Эдвард внезапно распрямился, открыл дверцу «Бронко», выглянул наружу, огляделся, словно пытаясь понять, где он, а потом кинулся к нашей машине, шмыгнул на переднее сиденье, завел мотор, подал назад, развернулся так, что завизжали шины, и, выехав со стоянки, помчался по автостраде.
Мы с Леопольдом переглянулись. Леопольд пожал плечами. Мужчина, похоже, ждал, что мы скажем хоть что-нибудь. Мы стояли молча. Из кустов вышел Пирс.
– Мы с Трейфом немного прогулялись, – сказал он. – По-моему, он хочет пить. – Он подошел к месту, где только что стоял наш автомобиль, и глаза у него полезли на лоб. – Где машина?
– Эдвард забрал, – сказала я.
– Кто?
– Эдвард.
– A-a, – сказал Пирс. – И куда он поехал?
– Понятия не имею.
– Вы не можете его винить, – сказал мужчина, – после всего, что сами с ним сделали. И потом, ведь это его машина.
– Не его это машина, – возмутилась я, – а нашей мамы! Мама считала себя его невестой. Он преступник, причем не особенно удачливый. Поэтому-то, когда он объявлялся, у него всегда были отличные ковбойские сапоги, новый мотоцикл, бумажник крокодиловой кожи, сумка от Луи Виттона и все такое. Крокодиловая кожа! На мой взгляд, кожа кенгуру и то приличнее, впрочем, тоже смотрится вызывающе. Он похитил ребенка, который вполне мог оказаться его собственным сыном, для того, чтобы бежать из больницы.
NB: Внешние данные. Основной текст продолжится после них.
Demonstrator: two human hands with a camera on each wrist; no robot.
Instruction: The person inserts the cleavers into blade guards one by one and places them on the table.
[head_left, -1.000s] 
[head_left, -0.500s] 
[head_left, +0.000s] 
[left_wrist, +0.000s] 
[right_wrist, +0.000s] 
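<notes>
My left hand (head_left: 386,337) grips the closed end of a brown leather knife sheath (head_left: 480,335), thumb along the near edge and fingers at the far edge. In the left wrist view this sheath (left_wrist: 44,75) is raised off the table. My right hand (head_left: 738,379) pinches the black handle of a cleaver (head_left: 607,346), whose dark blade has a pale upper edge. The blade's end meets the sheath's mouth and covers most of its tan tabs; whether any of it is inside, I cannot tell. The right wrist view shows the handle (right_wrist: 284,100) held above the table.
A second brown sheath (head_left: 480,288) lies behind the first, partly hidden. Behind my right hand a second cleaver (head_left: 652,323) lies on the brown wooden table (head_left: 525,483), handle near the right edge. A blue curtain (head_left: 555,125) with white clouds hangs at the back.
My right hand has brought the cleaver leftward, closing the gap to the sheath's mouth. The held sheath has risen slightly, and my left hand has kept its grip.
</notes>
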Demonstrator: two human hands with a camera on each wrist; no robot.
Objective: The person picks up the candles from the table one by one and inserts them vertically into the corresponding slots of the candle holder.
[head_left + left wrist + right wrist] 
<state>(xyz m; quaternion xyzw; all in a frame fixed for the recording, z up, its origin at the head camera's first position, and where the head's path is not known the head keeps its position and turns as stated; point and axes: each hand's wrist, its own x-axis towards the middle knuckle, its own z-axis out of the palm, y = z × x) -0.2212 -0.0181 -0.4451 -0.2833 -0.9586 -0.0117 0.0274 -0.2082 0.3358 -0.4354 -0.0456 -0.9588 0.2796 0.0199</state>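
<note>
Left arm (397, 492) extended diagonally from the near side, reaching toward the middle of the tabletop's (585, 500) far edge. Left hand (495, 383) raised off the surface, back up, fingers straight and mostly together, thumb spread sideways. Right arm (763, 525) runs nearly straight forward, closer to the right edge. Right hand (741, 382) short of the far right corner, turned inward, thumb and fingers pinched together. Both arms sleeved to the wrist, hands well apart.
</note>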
– Из какой такой больницы? – подозрительно спросил мужчина. – Он предупреждал, что вы, дети, обязательно будете придумывать всякие небылицы.
Я принялась всхлипывать.
– Жизнь моя – сплошная череда несчастий! – сказала я. – Я думала, ничего хуже жизни в грязном вонючем трейлере с кучей неудачников, которые волею судеб являются моими родственниками, мне не грозит, и только теперь поняла, что даже не подозревала о кошмарах, меня поджидающих. Где моя мамочка?
– Я тоже не подозревал, – сказал Леопольд. – А ведь моя жизнь только начинается. Ты-то уже старая, тебе недолго осталось. – Он разрыдался. – Где моя мамочка?
– Повторюшка! – крикнула я.
– Ну что вы! – сказал мужчина.
Я заметила, что и у него в глазах стоят слезы. – Не плачьте! Может, я смогу вам как-нибудь помочь?
– Да заткнитесь вы! – сказала я и повернулась к Пирсу. – Что делать будем?
– С чем?
– Пирс, – сказала я, – у нас нет денег, нашу машину только что угнали, и мы застряли на площадке для отдыха на пути в Калифорнию.
– Калифорния в другую сторону, – сказал мужчина. – Откуда вы едете?